# Work to complete:
Your output should be the full listing, unchanged.

BEGIN Dataset content

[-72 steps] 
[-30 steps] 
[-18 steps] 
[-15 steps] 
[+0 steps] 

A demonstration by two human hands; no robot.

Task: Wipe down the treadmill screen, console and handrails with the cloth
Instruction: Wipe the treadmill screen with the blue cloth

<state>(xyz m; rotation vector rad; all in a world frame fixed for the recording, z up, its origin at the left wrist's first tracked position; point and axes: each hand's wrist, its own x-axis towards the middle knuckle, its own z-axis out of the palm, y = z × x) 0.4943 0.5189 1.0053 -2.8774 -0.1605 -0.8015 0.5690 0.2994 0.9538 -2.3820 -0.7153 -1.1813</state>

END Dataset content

# Written answer:
[-72 steps] 
[-30 steps] 
[-18 steps] 
[-15 steps] 
[+0 steps] 

A demonstration by two human hands; no robot.

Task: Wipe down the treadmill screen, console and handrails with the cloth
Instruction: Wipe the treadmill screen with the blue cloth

<state>(xyz m; rotation vector rad; all in a world frame fixed for the recording, z up, its origin at the left wrist's first tracked position; point and axes: each hand's wrist, its own x-axis towards the middle knuckle, its own z-axis out of the palm, y = z × x) 0.4943 0.5189 1.0053 -2.8774 -0.1605 -0.8015 0.5690 0.2994 0.9538 -2.3820 -0.7153 -1.1813</state>

The output requires nothing else.